***** Collected data *****
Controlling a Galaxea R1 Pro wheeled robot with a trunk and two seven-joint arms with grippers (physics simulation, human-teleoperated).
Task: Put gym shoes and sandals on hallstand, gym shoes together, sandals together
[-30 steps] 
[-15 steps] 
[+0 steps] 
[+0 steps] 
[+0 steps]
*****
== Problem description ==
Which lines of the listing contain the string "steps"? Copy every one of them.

== Exercise solution ==
[-30 steps] 
[-15 steps] 
[+0 steps] 
[+0 steps] 
[+0 steps]

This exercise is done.